On March 20, 1977, when Indira Gandhi lost the general elections, she wrote two letters. The first was to the chief minister of Assam, regarding protection of forests. The other was to the ministry of petroleum, regarding protection of the Sunderbans.
“She was amazing. At the most crisis-riddled moments in her life—and there were plenty of them—Indira Gandhi was worrying about the environment,” says former environment minister Jairam Ramesh, a Rajya Sabha member. Ramesh is out with an interesting biography of a woman who has been much written about. It looks at Indira, on her birth centenary, through the prism of environment.
Indira Gandhi: A Life in Nature is a compilation of her correspondence, which Ramesh collected mainly from the Nehru Memorial Museum and Library, National Archives, the Smithsonian Institution and Sonia Gandhi’s personal collection. It traces the journey of Indira, from a child communicating with her father, Jawaharlal Nehru, who was often in jail during her formative years.
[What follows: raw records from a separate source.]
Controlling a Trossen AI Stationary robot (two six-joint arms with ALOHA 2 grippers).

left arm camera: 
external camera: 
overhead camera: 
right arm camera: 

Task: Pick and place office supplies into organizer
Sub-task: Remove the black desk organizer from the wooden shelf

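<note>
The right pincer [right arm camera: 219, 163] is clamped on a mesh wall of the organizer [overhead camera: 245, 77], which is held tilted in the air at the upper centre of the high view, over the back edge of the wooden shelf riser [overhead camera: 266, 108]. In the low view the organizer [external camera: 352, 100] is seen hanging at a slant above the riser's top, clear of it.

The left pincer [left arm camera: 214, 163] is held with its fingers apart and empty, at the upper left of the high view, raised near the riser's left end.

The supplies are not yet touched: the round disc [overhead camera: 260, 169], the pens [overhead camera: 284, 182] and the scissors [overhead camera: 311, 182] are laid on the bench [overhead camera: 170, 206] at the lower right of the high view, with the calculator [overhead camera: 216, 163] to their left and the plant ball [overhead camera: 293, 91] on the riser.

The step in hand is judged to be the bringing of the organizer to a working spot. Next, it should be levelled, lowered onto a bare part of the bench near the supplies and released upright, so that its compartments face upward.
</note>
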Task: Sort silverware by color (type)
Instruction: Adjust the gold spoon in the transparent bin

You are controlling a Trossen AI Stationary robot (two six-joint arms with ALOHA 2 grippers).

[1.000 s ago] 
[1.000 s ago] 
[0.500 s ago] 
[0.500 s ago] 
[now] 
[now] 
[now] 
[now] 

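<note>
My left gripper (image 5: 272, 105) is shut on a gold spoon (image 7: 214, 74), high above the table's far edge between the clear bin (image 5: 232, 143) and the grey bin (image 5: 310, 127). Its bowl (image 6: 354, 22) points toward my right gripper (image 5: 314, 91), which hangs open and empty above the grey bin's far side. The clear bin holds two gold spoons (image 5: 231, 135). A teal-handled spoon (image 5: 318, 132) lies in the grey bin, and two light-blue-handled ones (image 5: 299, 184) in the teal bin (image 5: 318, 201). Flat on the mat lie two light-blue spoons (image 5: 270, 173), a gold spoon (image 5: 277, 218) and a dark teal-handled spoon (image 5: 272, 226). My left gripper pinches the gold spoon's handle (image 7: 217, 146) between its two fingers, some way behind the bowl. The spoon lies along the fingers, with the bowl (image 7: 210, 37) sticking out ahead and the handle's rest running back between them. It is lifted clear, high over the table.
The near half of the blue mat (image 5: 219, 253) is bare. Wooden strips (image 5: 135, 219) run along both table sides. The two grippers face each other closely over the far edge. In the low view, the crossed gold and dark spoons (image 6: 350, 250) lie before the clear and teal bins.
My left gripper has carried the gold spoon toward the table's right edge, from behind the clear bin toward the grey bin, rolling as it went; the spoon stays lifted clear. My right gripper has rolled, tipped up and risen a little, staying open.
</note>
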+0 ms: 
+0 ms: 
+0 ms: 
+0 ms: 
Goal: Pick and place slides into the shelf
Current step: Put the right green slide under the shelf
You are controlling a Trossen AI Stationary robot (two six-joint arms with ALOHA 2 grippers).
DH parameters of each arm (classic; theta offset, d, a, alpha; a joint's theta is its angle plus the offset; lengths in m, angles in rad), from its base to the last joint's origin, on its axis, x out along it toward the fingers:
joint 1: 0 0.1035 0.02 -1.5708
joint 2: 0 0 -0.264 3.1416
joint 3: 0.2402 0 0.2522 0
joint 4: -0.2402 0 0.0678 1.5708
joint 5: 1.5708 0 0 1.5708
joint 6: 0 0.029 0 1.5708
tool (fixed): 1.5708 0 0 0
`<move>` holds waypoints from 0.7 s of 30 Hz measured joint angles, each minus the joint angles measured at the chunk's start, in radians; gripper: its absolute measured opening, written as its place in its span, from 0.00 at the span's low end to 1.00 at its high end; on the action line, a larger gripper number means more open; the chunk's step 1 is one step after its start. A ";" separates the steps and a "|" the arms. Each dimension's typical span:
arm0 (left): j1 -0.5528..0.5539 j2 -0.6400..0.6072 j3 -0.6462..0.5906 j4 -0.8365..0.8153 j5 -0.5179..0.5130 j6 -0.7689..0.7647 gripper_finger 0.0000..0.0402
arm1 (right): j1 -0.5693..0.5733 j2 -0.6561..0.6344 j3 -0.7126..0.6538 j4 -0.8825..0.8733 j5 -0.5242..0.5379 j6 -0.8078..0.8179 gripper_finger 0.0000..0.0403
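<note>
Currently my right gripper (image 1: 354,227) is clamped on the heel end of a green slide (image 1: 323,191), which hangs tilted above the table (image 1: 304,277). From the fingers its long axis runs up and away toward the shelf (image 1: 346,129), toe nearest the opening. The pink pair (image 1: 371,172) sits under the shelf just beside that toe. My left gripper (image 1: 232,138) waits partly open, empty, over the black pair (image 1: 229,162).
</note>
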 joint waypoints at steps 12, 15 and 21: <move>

She grew up reading The Life of the Bee, The Faber Book of Insects and The Life of a Butterfly. There is a young Indira, incarcerated at Naini jail in 1943, fascinated by a birdsong. She writes to her father, who was in Ahmednagar jail: “was singing on a warbling, whistling note. It took me quite a while to locate the sound as coming out of the peepul (this is a feat, the sound being thrown back and forth by the high walls). Just as I got under the trees, the bird gave an extra loud whistle and away he flew. All I saw a bit of beige, a bright tail in two dazzling shades of blue, a long dull red curved beak. Can you tell us what it is?”
The father replies, two months later: “give me a vague description of a new bird you saw and want me to name it from here! This faith in my extensive knowledge is very touching but it has not justification.”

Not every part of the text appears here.